The introduction of EID for sheep was agreed at EU level in late 2003. At that time, it was agreed to defer the implementation date until January 2008. The Council of Agriculture Ministers revisited this issue in December 2007 when it was agreed that the deadline for the compulsory introduction of EID should be set for 31 December 2009, six years after the original decision was taken. The prevailing view at EU level is that Member States should now proceed with implementation and other Member States have proceeded with implementation of EID on a mandatory basis. I, therefore, have no discretion as regards the date of implementation for electronic identification (EID) and there can be no question of deferring its introduction for a further period.

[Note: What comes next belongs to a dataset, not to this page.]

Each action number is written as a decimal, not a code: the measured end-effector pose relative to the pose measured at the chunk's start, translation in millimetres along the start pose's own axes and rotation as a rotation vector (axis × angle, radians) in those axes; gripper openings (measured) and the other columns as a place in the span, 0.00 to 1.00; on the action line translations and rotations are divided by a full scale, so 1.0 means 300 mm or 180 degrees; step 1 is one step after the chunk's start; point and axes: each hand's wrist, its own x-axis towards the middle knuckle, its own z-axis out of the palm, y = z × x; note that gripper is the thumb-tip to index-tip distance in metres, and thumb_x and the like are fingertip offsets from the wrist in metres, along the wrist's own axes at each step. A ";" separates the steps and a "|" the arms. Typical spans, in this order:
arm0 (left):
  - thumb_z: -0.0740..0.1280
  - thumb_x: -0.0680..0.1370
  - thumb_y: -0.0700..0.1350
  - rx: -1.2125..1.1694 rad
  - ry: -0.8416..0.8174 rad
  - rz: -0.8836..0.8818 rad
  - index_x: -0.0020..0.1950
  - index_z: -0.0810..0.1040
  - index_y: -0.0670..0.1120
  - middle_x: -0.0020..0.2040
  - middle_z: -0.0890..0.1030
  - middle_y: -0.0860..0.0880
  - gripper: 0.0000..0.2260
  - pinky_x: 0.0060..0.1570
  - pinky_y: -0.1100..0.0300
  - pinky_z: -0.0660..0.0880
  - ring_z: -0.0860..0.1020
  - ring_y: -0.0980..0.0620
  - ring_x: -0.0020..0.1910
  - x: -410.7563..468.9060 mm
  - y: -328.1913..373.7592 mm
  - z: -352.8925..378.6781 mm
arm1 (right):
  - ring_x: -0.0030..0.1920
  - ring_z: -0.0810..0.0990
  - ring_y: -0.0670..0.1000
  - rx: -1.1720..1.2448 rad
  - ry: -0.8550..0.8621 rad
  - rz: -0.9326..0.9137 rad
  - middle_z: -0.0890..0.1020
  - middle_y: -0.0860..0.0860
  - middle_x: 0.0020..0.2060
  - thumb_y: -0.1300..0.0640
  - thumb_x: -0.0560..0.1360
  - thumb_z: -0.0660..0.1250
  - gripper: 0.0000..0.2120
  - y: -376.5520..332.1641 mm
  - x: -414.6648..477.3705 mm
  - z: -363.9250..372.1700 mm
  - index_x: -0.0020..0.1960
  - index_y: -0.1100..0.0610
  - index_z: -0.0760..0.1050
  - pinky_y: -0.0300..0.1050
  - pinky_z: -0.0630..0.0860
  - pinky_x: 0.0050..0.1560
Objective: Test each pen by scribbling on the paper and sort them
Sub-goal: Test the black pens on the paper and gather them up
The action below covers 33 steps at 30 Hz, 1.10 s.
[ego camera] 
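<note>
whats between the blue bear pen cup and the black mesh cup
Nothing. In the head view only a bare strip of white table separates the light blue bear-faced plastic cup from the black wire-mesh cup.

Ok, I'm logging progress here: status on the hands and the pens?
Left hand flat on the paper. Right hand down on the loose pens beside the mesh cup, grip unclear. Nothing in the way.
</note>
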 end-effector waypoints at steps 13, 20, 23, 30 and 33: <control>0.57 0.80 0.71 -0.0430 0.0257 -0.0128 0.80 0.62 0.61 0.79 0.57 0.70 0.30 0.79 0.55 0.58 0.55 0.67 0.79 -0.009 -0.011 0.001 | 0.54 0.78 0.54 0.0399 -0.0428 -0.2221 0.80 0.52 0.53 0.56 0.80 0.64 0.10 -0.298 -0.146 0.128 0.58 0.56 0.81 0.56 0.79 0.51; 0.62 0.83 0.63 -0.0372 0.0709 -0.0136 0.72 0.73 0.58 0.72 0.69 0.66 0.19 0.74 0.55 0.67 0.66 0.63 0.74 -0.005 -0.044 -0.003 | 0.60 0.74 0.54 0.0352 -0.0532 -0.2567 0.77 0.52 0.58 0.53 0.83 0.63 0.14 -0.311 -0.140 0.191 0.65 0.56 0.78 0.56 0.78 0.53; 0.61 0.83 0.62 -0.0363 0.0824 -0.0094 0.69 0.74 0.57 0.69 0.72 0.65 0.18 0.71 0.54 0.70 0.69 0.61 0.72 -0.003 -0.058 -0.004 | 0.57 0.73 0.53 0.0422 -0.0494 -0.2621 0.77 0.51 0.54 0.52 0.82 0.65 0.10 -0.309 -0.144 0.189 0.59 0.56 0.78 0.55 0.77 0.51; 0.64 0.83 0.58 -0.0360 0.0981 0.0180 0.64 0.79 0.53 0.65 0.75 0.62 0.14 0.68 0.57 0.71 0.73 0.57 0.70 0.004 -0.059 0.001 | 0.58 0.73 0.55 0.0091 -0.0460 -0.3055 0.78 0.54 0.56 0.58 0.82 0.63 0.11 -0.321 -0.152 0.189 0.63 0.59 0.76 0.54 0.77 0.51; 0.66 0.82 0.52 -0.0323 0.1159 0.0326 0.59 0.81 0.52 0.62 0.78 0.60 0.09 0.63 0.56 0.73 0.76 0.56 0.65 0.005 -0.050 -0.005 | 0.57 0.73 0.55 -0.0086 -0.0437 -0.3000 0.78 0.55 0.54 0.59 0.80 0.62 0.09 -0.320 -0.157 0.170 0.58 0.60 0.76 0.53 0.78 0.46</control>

My Department has circulated a technical document outlining the proposed changes to the National Sheep Identification System (NSIS II) to farm organisations and other stakeholders for comments. This is part of a consultative process, which has been ongoing for some time. The stakeholders have been asked to examine this document carefully and engage with my officials so that whatever revisions are made to the NSIS best suit Irish conditions and minimise the burden on farmers within the parameters of the new legislation.
Our existing system has up until now provided adequate assurances in terms of animal identification and traceability. Indeed, it is partly with that in mind that I have decided to minimise the impact on farmers by confining electronic tagging to mainly breeding sheep. I am also striving however to minimise the change to the existing National Sheep Identification System (NSIS). When the consultation process with stakeholders is completed it is my intention to proceed with the introduction of EID for sheep.